You’ve recruited and vetted (background check, drug test, driver’s license, etc.) what appears to be a good employee. What next? Do you then abandon them to one of your other employees, perhaps a crew leader?
Do you say something like: “Hey, Bob, here’s Joe, our new guy; he’ll be working with you today. Show him what he needs to do.”
Or do you rely on a defined procedure to walk your newbie through the knowledge, skills and behaviors they need to exhibit (and acquire if they don’t have them) to help your organization, as well as the new employees to achieve whatever goals you set together? This is called onboarding.
It’s not enough to welcome a new hire and then rush them through a litany of company rules and “do’s and don’ts.” This doesn’t accomplish much. Turning new hires loose without them understanding exactly what’s expected of them can be disastrous. Disaster is almost a certainty if your new hires are assigned to work with and learn from disaffected or poor performers within your organization.
Start your onboarding process with an orientation, by educating new hires about your firm’s history, culture and purpose. Fully explain your company’s mission.
Consultant Monroe Porter, president of PROOF Management Systems, offers the example of three bricklayers. When approached and asked what he’s doing, the first bricklayer responds, “I am laying bricks.” The second worker responds to the query with, “I am building a wall.” The third bricklayer, when asked the same question answers boldly, “I am building a cathedral where family and I will worship.”
If your goal as owner is to be the best or most profitable green industry company in your market, impress upon your new hire their role in helping to achieve this. Also, explain what their positive efforts in achieving this goal will mean for them in terms of earnings or advancement opportunities.
Admittedly, the onboarding process covers a lot of ground, so put yourself into your new hires’ shoes. Don’t overwhelm them. Yes, there are policies to explain, managers and co-workers to meet and perhaps even videos to see, so take onboarding one easily understandable step at a time.

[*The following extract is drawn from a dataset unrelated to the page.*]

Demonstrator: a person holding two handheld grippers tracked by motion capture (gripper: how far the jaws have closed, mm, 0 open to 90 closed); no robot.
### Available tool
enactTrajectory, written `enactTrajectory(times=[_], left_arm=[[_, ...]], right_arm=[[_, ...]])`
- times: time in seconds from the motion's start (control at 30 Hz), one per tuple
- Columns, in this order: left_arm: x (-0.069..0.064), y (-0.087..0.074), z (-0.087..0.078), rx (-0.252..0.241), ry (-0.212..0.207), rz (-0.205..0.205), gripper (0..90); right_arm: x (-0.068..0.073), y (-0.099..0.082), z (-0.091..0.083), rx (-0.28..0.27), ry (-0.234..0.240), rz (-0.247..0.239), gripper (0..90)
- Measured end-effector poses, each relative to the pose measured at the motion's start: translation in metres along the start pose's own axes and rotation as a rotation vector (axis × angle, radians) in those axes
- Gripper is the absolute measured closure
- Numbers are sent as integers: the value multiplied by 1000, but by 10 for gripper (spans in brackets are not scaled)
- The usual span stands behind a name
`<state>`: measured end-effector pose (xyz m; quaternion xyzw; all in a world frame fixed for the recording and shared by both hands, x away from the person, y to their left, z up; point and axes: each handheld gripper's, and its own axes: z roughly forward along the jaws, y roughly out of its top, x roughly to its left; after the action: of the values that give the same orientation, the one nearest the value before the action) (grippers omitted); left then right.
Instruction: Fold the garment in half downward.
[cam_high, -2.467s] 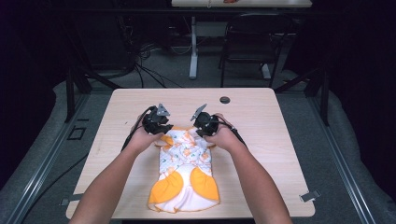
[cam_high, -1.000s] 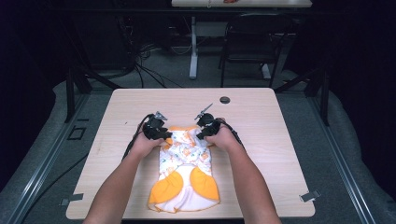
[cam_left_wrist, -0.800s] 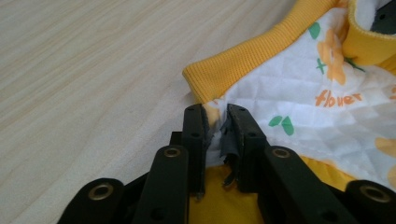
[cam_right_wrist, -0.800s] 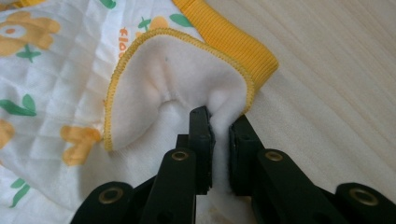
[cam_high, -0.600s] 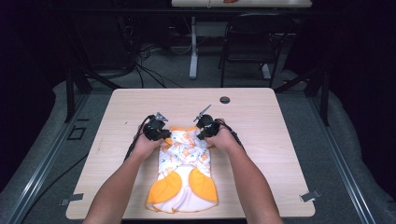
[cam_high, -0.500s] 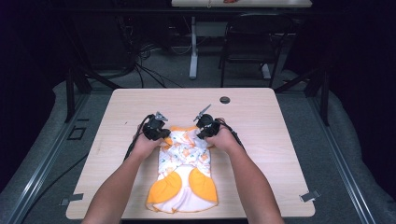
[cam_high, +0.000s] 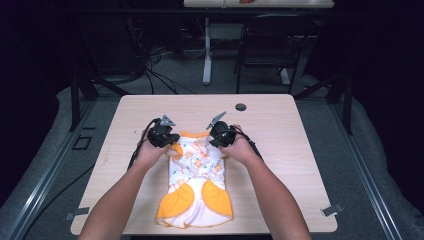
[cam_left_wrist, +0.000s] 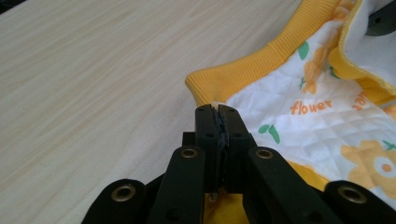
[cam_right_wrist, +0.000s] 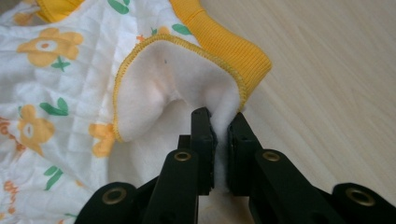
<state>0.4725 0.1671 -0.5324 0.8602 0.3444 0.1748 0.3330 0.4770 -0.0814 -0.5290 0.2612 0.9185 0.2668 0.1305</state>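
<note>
The garment (cam_high: 196, 185) lies lengthwise on the near middle of the wooden table (cam_high: 280, 130), its orange-panelled white hem close to the near edge. It is quilted white cloth printed with orange flowers, green leaves and the word "flower", with ribbed orange trim and a fleecy white lining. At its far end the left gripper (cam_left_wrist: 217, 122) has its jaws pressed together on the cloth edge just below the ribbed band. The right gripper (cam_right_wrist: 219, 128) pinches a fold of white lining beside the orange rib. Bare tabletop stretches wide on both sides and beyond. A small dark round disc (cam_high: 241, 106) sits near the far edge.
</note>
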Motion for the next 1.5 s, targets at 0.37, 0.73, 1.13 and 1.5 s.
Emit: enactTrajectory(times=[0.37,0.73,1.13,1.5], left_arm=[[3,14,-31,-62,18,15,883],[5,31,-50,-110,44,42,883],[3,43,-63,-146,67,68,883],[0,49,-69,-160,77,95,883]], right_arm=[[6,12,-29,-67,-34,-39,836],[1,25,-49,-103,-96,-76,843],[0,33,-71,-127,-149,-117,854],[1,34,-76,-156,-196,-130,851]])
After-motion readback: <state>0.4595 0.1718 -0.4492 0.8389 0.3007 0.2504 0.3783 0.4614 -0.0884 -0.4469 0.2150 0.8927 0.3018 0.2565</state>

Streamline your onboarding process by developing a new-hire portal on your website. This will allow applicants that you’re considering for low- to mid-level management positions to review documents, images and videos — and even fill out paperwork — prior to their first meeting with you.
Depending on the importance of the position, onboarding could last for as little as a morning or day for an entry-level, hourly employee or up to several weeks for a manager or salesperson.
At least until you’re confident the new hire is performing to expectations, continue to monitor the progress of your new hires. You or a trusted manager should continue to offer guidance and support as well as seek the employee’s feedback until you’re confident all is working out well with them. Many companies make it a point to check back with new employees 30 days after their start date to see if they have any concerns or questions about their jobs.
Regardless of the details of your onboarding process, the end result remains the same: to get employees to an acceptable level of performance in as short a time as possible.
Strong onboarding programs increase new hire job performance and improve employee retention.